A friend at church turned me onto a walnut tree.  It was uprooted by a road crew and is lying down with probably a dozen oaks.  He wants the oaks for firewood but said I could pack off the walnut.  It is 17" dbh.  I'll get 3 clear 7 foot logs out of it.  The only problem is, whatever they pushed it over and drug it off with seriously debarked and tore up the outer bit of the wood just under the bark--half inch at the most.  I know it will still cut decent boards but I don't know how much I should expect to be dinged, if at all, when I take them to the mill.  Any ideas?  With the mill I am currently selling to, I'd expect the logs to bring $1.50 for the butt log and $1.00 for the next 2 up.  Sorry I don't have any pics.
chaplain robert
little farm/BIG GOD

Ron Wenrich

If they're clear, why cut them to 7'.  Veneer grades ususally need at least an 8' butt, and it brings a whole lot more. 

As for the damage, it doesn't sound like much.  Bark falls off of trees for a variety of reasons, especially in the spring.  Most mills have a debarker that takes it off.

As long as the ding isn't too deep, it will come off in the first slab.  I've seen gouges caused by dozer teeth or grapples that can be pretty deep.  It still not much of a defect when the log is positioned right.
Never under estimate the power of stupid people in large groups.

Robert R

I never have found a place to sell veneer to.  The mill I sell takes 7 feet as the shortest length and 12 as the longest.  On smaller logs like this one, I just assumed I'd get more boardfeet out of it as 3 7 foot logs than 2 longer logs using the Doyle scale but as I sit here and look at my scale pondering your reply, my theory isn't holding water.  I haven't cut them yet.  Maybe I should cut a 12 and a 9?  Everytime I think I have something figured out, I always wind up with more questions than answers. 

The buyer I use will save the really good logs and resell to a veneer buyer and he does give me more for them but not usually for anything under 20 inches.  So I was just assuming size-wise these wouldn't make veneer regardless of being clear.  He saves them until he has a semi load and then brings in an out of state log broker.  I can't sit on logs like that yet--my landowners want their cash sooner than that.  I have found a place within driving distance to take the better logs to but I was kind of waiting until a had a job that I could bring at least 1,000 feet of really good logs to in order to make a good first impression.  I also don't want to mess up my relationship with my current mill by only taking him the smaller stuff.  He'll buy anything down to 10 inches but doesn't want whole loads of just the little ones.
chaplain robert
little farm/BIG GOD

Ron Wenrich

Some mills will give you better pay for longer lengths.  It is a lot easier to get grade from longer logs, even if they have a little defect.

20" for a veneer log is a little on the large side.  Veneer buyers normally take down to 14".  I would speculate that some of those smaller sawlogs make it to the log broker.

I think the last price I heard on walnut was around $4/bf.  Of course, there's some delivery fees on that. 
Never under estimate the power of stupid people in large groups.

SwampDonkey

Quote from: Ron Wenrich on November 15, 2005, 04:49:04 PM
20" for a veneer log is a little on the large side.  Veneer buyers normally take down to 14".  I would speculate that some of those smaller sawlogs make it to the log broker.

I agree with Ron, and in fact Frasers Sawmills in New Brunswick will buy oversize (28 + butts) and pay you sawlog price, then turn around and haul them to their veneer mill in Maine which at one time paid $1000/th, but we can't haul there.  >:(
"No amount of belief makes something a fact." James Randi

1 Thessalonians 5:21

2020 Polaris Ranger 570 to forward firewood, Husqvarna 555 XT Pro, Stihl FS560 clearing saw and continuously thinning my ground, on the side.

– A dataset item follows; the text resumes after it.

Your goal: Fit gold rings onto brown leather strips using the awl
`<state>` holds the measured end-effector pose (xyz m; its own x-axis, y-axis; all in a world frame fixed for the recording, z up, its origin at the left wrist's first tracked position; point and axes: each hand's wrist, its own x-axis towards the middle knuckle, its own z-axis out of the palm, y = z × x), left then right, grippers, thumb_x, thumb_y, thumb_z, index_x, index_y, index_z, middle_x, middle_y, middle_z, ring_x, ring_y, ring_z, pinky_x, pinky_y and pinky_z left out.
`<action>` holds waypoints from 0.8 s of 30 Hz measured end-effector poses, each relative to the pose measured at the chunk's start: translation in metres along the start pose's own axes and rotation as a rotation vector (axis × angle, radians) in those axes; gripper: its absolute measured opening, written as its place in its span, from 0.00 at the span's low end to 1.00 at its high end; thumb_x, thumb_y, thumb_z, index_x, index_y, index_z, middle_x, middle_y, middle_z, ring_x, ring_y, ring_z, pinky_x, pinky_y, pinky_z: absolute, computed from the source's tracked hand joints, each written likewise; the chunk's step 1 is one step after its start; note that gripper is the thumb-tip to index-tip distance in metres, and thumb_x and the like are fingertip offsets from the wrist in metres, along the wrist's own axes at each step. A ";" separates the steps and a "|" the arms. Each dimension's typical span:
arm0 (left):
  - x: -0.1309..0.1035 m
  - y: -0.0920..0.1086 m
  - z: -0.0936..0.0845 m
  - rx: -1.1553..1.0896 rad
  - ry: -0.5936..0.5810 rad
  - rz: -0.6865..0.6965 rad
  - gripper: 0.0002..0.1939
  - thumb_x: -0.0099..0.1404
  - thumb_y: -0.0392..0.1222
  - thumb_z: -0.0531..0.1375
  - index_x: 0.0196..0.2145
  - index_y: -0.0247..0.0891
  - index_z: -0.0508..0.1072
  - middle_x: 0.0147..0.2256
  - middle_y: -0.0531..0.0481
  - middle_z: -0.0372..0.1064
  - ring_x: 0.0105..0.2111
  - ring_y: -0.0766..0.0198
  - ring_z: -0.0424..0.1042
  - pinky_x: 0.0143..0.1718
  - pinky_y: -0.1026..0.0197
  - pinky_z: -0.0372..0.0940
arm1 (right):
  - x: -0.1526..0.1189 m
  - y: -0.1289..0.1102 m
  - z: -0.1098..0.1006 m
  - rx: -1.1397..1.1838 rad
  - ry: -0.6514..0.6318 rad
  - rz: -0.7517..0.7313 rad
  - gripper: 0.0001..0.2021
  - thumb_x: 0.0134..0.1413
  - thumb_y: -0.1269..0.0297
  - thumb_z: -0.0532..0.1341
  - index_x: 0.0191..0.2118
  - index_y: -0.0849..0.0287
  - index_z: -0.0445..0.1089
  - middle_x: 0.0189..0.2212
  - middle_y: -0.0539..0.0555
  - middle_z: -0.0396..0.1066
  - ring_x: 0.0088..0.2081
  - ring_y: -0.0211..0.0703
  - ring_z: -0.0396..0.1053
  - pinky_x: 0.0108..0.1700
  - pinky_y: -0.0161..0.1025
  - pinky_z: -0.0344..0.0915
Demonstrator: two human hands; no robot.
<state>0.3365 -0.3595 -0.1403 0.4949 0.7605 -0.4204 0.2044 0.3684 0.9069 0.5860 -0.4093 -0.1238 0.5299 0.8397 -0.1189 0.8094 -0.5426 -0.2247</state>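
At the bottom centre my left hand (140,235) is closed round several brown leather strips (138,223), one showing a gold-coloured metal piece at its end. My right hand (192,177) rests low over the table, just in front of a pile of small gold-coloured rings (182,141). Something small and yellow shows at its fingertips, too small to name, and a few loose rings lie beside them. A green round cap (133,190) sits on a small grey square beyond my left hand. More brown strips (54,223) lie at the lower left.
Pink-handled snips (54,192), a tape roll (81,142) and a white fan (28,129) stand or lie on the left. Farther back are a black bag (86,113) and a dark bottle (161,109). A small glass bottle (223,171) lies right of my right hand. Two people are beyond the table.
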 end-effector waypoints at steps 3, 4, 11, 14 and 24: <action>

Grow them trees. (((o)))

Frickman

Like Ron said, cut them at least 8', and not exactly 8'. You must leave 4" to 6" trim, or it will be knocked back to 7'. Don't get caught up in the scale/footage game. Yes, you may scale out more board feet in doyle with three short logs over two long logs, but you'll lose it in price/board foot. The best thing to do is cut the logs where the tree tells you to. Buck them wherever there's a crook or bend, and try to "push" the defects into upper logs. In other words, cut straight logs, that's the most important thing. Second, if you have a straight tree, and the butt makes a 10' clear log, and then defects start, cut there and leave the defects in the second log. Most trees, when you study them, will tell you where to buck them.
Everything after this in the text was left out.